It’s been a long time since I graduated from Oberlin, but I vividly remember performing in a college production of Shakespeare’s The Taming of the Shrew. It was my last time onstage (I discovered my limitations early). As Baptista, I was the hapless father of strong-willed Katherine, played by Julie Taymor, then 17, who went on to greater things, including creating the Broadway hit musical The Lion King. That was memorable, to be sure (at least in retrospect), but perhaps the best part of the experience for me and other young actors was that the director hired a professional to play Petruchio. His name was Richard Fancy. (Decades later he was Mr. Lippman on Seinfeld, Elaine Benes’ first publisher.) Working with Fancy was an eye-opening experience; one that gave all of us a deeper appreciation of what it takes to make a living as a performer.
I’ve been reminded of this recently because Cincinnati Shakespeare Company is partnering with the theater program at Xavier University to stage Arthur Miller’s The Crucible. (Oct. 25- Nov. 3; tickets are $15-$30; 513-745-3939.) This came about because Stephen Skiles, who heads XU’s theater program, is friends with Brian Isaac Phillips, CSC’s artistic director. Skiles was an acting intern at the Cincinnati Playhouse 16 years ago when Phillips was recruited to fill out a cast. (He was an intern then, too, working at Ensemble Theatre.) Now that they’re both running theater programs, they’ve been eager to explore collaboration.
“Stephen wanted to get his students more involved in Cincinnati’s professional theater scene,” Phillips told me recently. CSC produces classic works, but some simply don’t fit comfortably in the company’s small Race Street space; XU’s Gallagher Student Center Theatre seats 350, almost twice as many, and it offers an expansive proscenium stage
Cromer, seen regularly at the Cincinnati Playhouse as Ebenezer Scrooge, will be Thomas Danforth, the strict judge at the Salem Witch Trials. The cast includes Cincinnati Entertainment Awards Hall of Fame actress Dale Hodges as Rebecca Nurse, and ETC regulars Michael Bath and Torie Wiggins as Francis Nurse and Tituba. Phillips has engaged four members of his CSC acting company: Sara Clark as the vindictive teenager Abigail Williams; Brent Vimtrup and Kelly Mengelkoch will be John Proctor and his virtuous wife Elizabeth, the victims of Abigail’s accusations; Billy Chace is Giles Corey. Phillips is directing, and he convinced Skiles to play the self-centered minister, Rev. Samuel Parris.

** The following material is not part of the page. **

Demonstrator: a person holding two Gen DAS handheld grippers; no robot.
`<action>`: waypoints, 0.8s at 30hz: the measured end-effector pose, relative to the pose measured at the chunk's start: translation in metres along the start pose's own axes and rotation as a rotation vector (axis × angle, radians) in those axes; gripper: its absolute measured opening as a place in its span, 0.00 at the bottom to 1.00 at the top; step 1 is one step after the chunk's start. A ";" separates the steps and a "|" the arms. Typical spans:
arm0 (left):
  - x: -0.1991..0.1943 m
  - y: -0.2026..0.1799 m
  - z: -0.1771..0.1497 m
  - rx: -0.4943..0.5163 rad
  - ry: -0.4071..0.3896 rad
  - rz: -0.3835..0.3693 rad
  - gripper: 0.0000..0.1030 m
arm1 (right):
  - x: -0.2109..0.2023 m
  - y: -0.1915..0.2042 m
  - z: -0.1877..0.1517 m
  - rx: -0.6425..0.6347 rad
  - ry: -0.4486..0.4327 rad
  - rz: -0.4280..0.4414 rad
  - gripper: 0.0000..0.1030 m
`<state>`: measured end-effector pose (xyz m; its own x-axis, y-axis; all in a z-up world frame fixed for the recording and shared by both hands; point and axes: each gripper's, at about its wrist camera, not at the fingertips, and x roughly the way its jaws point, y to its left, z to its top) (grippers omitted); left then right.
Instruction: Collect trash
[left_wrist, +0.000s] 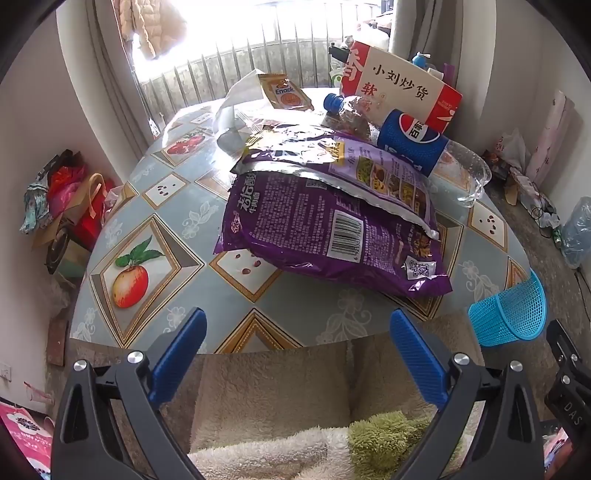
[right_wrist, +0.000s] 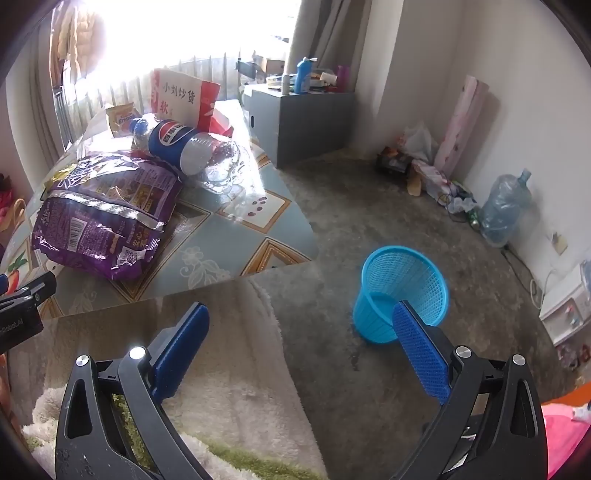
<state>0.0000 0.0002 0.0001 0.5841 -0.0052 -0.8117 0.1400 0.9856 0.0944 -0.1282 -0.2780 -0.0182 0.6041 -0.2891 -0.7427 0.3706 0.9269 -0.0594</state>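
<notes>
Two purple snack bags (left_wrist: 332, 218) (right_wrist: 99, 214) lie stacked on the patterned table (left_wrist: 155, 206). Behind them an empty Pepsi bottle (left_wrist: 417, 144) (right_wrist: 192, 151) lies on its side, with a small orange wrapper (left_wrist: 286, 94) (right_wrist: 120, 120), a clear plastic bag (left_wrist: 229, 110) and a red-and-white box (left_wrist: 399, 85) (right_wrist: 184, 98) further back. A blue mesh basket (right_wrist: 400, 293) (left_wrist: 508, 312) stands on the floor right of the table. My left gripper (left_wrist: 297, 328) hangs open over the table's near edge, short of the bags. My right gripper (right_wrist: 301, 323) is open above the floor, its right finger (right_wrist: 421, 354) overlapping the basket.
A fluffy beige and green cloth (left_wrist: 280, 417) (right_wrist: 229, 387) lies below both grippers. Bags and boxes (left_wrist: 66, 206) pile up left of the table. A grey cabinet (right_wrist: 299, 118), a large water jug (right_wrist: 504, 206) and floor clutter (right_wrist: 424, 170) line the far wall.
</notes>
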 end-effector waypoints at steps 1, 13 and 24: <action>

“It’s been a lot of fun,” Phillips says. “It’s fascinating to watch the students rising to the challenge of working onstage with professionals. They get to see what it takes to make a career as an actor: running lines, doing vocal warm-ups, preparing for a scene. They can see how this is a challenging occupation.” He also mentioned that the CSC actors have had to adjust to a larger theater with different acoustics, so it’s been a learning experience for them, too.
It’s worth noting that the drama program at the University of Cincinnati’s College-Conservatory of Music produced The Crucible earlier this month, but with an all-student cast. That presents a different kind of challenge and experience. The XU production will feature a cast of age-appropriate performers, an experience that collegiate productions can only infrequently offer to actors in training.
Phillips himself is bringing a different perspective to the work. He has not staged Miller’s show previously, but he’s seen numerous productions. “Coming to it later in life, I’m realizing how John Proctor is challenged to teach his children to walk in the world,” he says. Phillips, now the father of two, says this gives him insights that he would not have had earlier in his career.
Phillips and Skiles are taking a cautious first-step with The Crucible. They negotiated a contract with Actors’ Equity Association, the professional union, to pay actors fairly but not exorbitantly. Their expectations for attendance are modest. I suspect this will be a well-received production, both educationally and aesthetically, and I hope it succeeds. It’s enough to make me want to be back in college.